Bill Would Allow Veterans Exposed to Toxic Substances to Use Military Records to Apply for Disability Benefits
Mar 28 2017
WASHINGTON – U.S. Senators Jerry Moran (R-Kan.) and Jon Tester (D-Mont.) introduced bipartisan legislation this week (S. 726) to allow veterans who have been exposed to toxic substances in classified incidents to access their military records as they apply for disability benefits and VA health care.
“Often, the impacts of toxic exposure don’t appear until long after service members have returned home from the battlefield and military records are filed away,” Sen. Moran said. “It is my privilege to lead legislation that honors the life of Gary Deloney of Fort Scott who passed while working with my staff to access the classified military records that would have proven his exposure to Agent Orange and service-connected illness. Our veterans and their families deserve the best our nation has to offer, and giving them access to their classified military records is the least we can do to make certain they receive the benefits they earned.”
Veterans who were exposed to toxic substances face greater chances of suffering from cancer and other health issues. Veterans who have health conditions that are linked to exposure to toxic substances during their military service are eligible to apply for disability benefits and health care from the VA; however, some missions and projects that resulted in their exposure to such substances remain classified by the Department of Defense, despite having taken place decades ago.
This policy prevents these veterans from accessing and using their service records to establish their service-connected conditions and securing a disability rating that grants them eligible for care and benefits. The Gary Deloney and John Olsen Toxic Exposure Declassification Act would call on the Secretary of Defense to declassify the records of experiments or incidents that resulted in troops’ exposure to toxic substances and could be used in a veteran’s claim for benefits.
Gary Deloney served in the U.S. Navy from 1962 to 1965. He was awarded the Vietnam Service Medal and his financial statements noted hazardous duty pay. Despite additional evidence that demonstrated proof of his missions during Vietnam, Mr. Deloney was unable to prove his exposure to Agent Orange. Tragically, he passed away while still waiting to receive a service connection designation from the Department of Veterans Affairs, even with the support from Sen. Moran, because records of his missions are classified.

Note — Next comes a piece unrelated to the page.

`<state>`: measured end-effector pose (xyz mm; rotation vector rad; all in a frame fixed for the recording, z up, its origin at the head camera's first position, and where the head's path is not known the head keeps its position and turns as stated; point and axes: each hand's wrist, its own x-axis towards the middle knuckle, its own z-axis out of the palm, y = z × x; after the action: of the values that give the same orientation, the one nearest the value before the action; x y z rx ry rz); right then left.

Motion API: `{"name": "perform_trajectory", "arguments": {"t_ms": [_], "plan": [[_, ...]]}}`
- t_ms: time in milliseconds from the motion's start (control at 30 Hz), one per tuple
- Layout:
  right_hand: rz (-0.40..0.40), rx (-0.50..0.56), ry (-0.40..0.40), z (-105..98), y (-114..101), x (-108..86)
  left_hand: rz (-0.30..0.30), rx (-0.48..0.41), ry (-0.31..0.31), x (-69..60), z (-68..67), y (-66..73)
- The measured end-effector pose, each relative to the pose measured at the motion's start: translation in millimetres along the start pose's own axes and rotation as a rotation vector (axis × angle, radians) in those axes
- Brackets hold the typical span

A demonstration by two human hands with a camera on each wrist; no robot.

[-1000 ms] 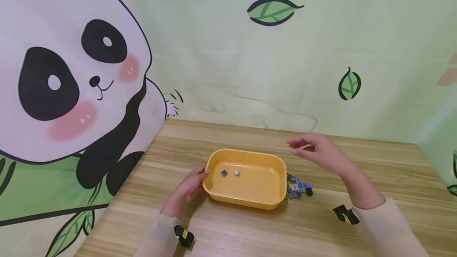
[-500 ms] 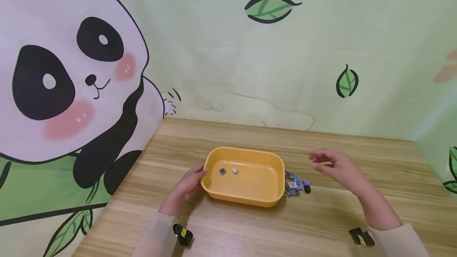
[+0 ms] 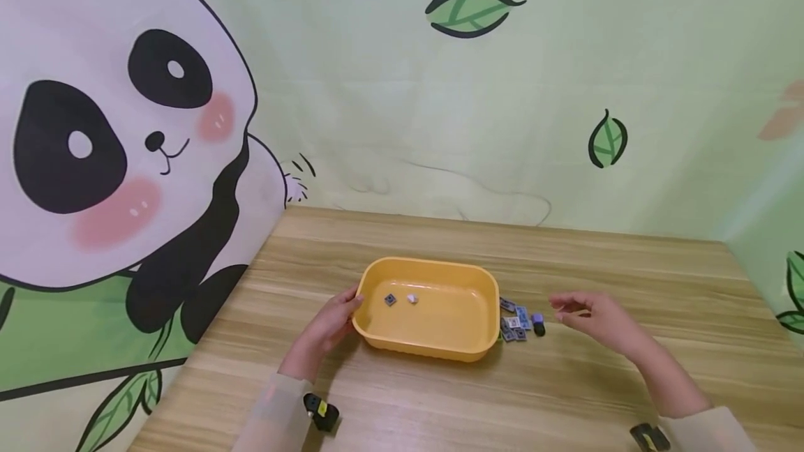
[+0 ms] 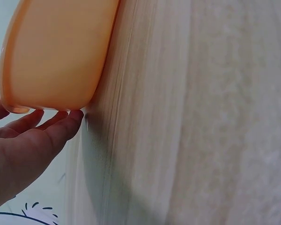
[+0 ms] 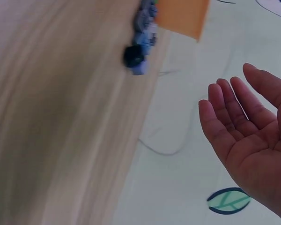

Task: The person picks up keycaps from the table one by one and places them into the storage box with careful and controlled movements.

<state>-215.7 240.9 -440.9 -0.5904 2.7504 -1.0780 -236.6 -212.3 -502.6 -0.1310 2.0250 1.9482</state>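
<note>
Yellow tray (image 3: 433, 330): my left hand (image 3: 329, 320) grips at nine o'clock; my right hand (image 3: 599, 319) loose, holding nothing; shove toward three could scatter bricks (image 3: 522, 317).

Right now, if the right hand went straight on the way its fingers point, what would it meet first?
Probably the purple-and-black piece, just ahead of the right hand in the head view. The hand seems raised above the table, so it might pass over it.

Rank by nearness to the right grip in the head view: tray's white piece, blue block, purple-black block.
1. Purple-black block: left of the right grip
2. Blue block: right of the tray
3. White piece: inside the tray, left half
</note>
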Motion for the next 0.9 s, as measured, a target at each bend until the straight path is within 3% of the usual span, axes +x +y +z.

“Gary loved his time in the service and the friends he made there,” said Charyl Deloney, wife of veteran Gary Deloney. “Up until Gary passed from cancer, Senator Moran’s office was working with us to obtain the classified documents that would prove his exposure to Agent Orange. He would be honored to have this legislation named after him to help future veterans in a similar situation get the benefits they were promised, and I am thankful that Senator Moran is continuing to work on this in Gary’s memory.”